Gli ambasciatori stranieri si rivolgono ai parlamentari: Ratification Demarket

L'ambasciatore del Canada in Croazia e allo stesso tempo non residente per il Kosovo, Daniel Maksymick, durante un'intervista con il giornale “Voice” mostra i motivi per cui i deputati dell'Assemblea del Kosovo dovrebbero votare con il Montenegro prima che la questione vada al referendum internazionale. Daniel Makymick, ambasciatore del Canada in Croazia e allo stesso tempo non residente per il Kosovo, cerca [...]
Daniel Makymick, ambasciatore del Canada in Croazia e allo stesso tempo non residente per il Kosovo, esorta i deputati del Parlamento del Kosovo a ratificare l'Accordo di Demarcing con il Montenegro.
Secondo lui, alla fine la ragione per rendere la demarcazione del confine con il Montenegro è quello di consentire una migliore cooperazione con uno stato amichevole e uno sviluppo economico tra le due parti.
Mentre la seconda condizione dell'UE per abolire i visti che combattono la criminalità organizzata e la corruzione è quella di costruire un Kosovo migliore e prospero.
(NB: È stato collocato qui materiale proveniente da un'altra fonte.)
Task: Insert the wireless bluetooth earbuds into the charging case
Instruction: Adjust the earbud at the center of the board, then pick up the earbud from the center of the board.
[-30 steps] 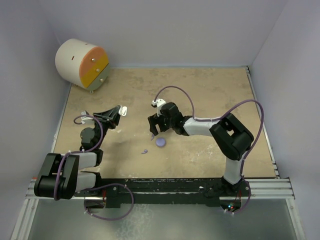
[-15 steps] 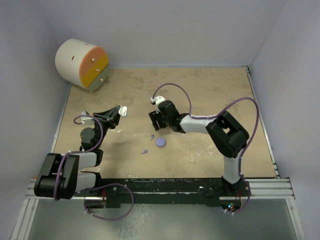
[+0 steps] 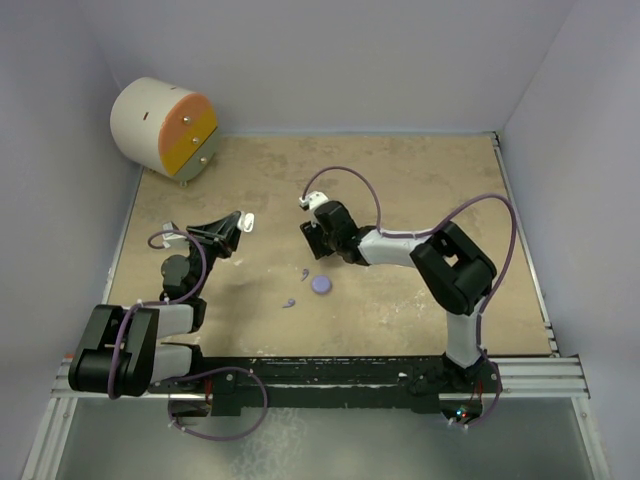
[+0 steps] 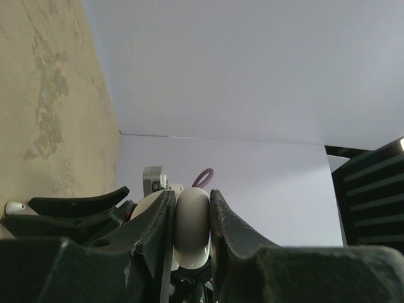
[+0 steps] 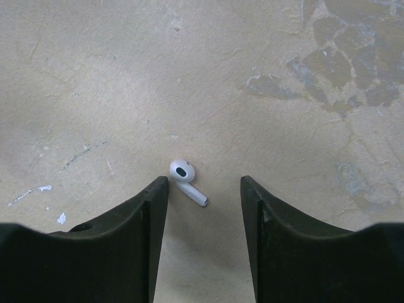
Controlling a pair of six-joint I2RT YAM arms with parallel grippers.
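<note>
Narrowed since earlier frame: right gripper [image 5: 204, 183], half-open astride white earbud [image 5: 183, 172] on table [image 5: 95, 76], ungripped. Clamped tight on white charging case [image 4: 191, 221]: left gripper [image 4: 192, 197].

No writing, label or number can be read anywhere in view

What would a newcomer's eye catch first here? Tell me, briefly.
First the white earbud, lying on the table between the open fingers of the right tool. Next the left tool, shut on a white case at the left side. Then the drum with an orange face, in the far left corner.
</note>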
Questi commenti, Maksymiuk, hanno fatto durante un'intervista esclusiva con il giornale “Voice”, aggiungendo che il Canada sostiene il desiderio di Kosovars di viaggiare senza visto per l'UE e allo stesso tempo l'integrazione generale del paese nella famiglia europea.
Maksymiu è ambasciatore del Canada in Croazia, uno stato che ha anche disaccordo con la Slovenia sui confini marittimi e sui diritti di navigazione e di pesca, dal momento che il Golfo di Pirana è al centro delle dispute.
Alla fine di giugno dello scorso anno, la Corte Internazionale di Arbitrazhi aveva preso una decisione che tre quarti della baia di Piranne appartengono alla Slovenia lungo il corridoio che fornisce l'accesso al mare aperto, ma la Croazia non accetta la decisione.
Per queste ragioni l'ambasciatore Maksymick dice che preferisce le soluzioni negoziate e bilaterali prima che il problema venga inviato a Arbitrazh. Il “nel caso del Kosovo e del Montenegro ha già una soluzione bilaterale, che riflette gli interessi di entrambe le parti. Si basa sul lavoro di esperti. Vorrei che i rappresentanti eletti del Kosovo in Parlamento si assumessero la responsabilità di ratificare questo importante accordo, e sono ottimista che questo sia ciò che faranno, dice, tra l'altro.
Durante questo colloquio con “Zerin” il diplomatico canadese parla anche delle possibilità che i kosovari devono andare e lavorare nel suo paese.